READ THE interview with PLO chairman Yasser Arafat in Topic A today -- read it with a certain respect for a politician who has endured an uncommon ordeal and with a definite regret that he has drawn such limited conclusions from it. Read it and wonder, as we do, whether Mr. Arafat is the man, or the PLO the organization, that can take full advantage of the opportunities for accommodation that may conceivably be opening as the Beirut showdown appears to near a close.
To be sure, no realistic observer of any political persuasion would begrudge Mr. Arafat his pride in surviving sacrifice and loss and coming out of the Palestinian movement's first war on its own with Israel with its ranks torn but with its spirit intact. If the rationale of Palestinian nationalism were merely to act with a certain ,elan within the larger Arab nation, then Mr. Arafat and the PLO could claim to have won a substantial victory.
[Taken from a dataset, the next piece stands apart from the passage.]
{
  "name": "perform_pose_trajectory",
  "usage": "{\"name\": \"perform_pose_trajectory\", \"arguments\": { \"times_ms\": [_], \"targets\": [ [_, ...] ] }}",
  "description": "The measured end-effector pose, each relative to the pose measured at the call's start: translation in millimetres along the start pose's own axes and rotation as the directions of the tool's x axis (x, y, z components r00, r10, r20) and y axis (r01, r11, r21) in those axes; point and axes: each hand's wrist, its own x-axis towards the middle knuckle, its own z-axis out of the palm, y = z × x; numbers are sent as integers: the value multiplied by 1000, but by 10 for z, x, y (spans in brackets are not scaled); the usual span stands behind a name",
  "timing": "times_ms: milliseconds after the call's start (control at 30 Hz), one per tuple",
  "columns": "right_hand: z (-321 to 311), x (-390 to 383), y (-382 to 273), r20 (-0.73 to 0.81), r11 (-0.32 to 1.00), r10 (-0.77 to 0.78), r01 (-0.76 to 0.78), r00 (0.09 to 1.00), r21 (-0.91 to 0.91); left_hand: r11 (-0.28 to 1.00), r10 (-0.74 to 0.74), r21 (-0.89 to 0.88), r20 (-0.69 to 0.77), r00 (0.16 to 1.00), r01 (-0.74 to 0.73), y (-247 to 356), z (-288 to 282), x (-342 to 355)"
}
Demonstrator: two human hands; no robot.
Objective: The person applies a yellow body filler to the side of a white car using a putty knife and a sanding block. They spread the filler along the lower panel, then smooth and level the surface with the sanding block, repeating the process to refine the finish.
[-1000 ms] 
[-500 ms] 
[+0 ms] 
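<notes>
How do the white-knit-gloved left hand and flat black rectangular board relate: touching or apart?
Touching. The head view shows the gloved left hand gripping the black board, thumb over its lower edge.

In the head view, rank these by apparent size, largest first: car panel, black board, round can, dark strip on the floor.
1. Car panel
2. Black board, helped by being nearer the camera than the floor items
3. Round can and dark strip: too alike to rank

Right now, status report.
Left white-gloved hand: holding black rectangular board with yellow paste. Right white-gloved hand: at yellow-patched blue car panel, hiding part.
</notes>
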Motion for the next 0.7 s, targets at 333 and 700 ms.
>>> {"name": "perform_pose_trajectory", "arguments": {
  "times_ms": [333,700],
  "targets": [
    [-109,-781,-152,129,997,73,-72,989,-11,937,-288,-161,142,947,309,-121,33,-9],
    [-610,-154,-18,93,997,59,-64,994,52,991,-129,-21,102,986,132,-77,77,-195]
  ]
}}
But in the real world -- the world in which Israel exists -- it is only a paper victory. To the extent that Palestinian nationalism is about securing a homeland, a nation, a state for the Palestinians, Mr. Arafat remains bereft. He has his campaign ribbons and his press clippings, but his people are more dispersed and homeless than they have ever been. Perhaps worse, as the evidence of today's interview indicates, their leader still cannot bring himself to take the one step -- acceptance of Israel -- that would transform the odds.
Instead, here is Mr. Arafat, the courageous and clever survivor, Mr. Arafat the self-righteous and self-pitying maneuverer, Mr. Arafat, the player with words, not a character entirely without appeal, but not -- not yet, anyway -- a statesman who can tell his people the hard things that they must be told and that they must accept if their dreams are to start to be made true.
The Palestinian movement has come a long way from the days when it was exclusively a vehicle of Arab rage -- rage at the establishment of Israel, rage at the elements of modernity. Its progress has been incomplete but not insubstantial. Mr. Arafat, for instance, is now prepared publicly to address the Zionist left fringe in Israel. Yet the Palestinian movement remains one that trades on ambiguities and equivocations, that asks its friends to make special allowances for its internal strains, that seems not yet ready to take its destiny into its own hands.
Mr. Arafat asks Israel for a "de Gaulle," someone who would deal with the Palestinians as the French leader dealt with the Algerians. But the Palestinians need their own de Gaulle, a statesman who will, finally, reconcile his own people to the world in which they live.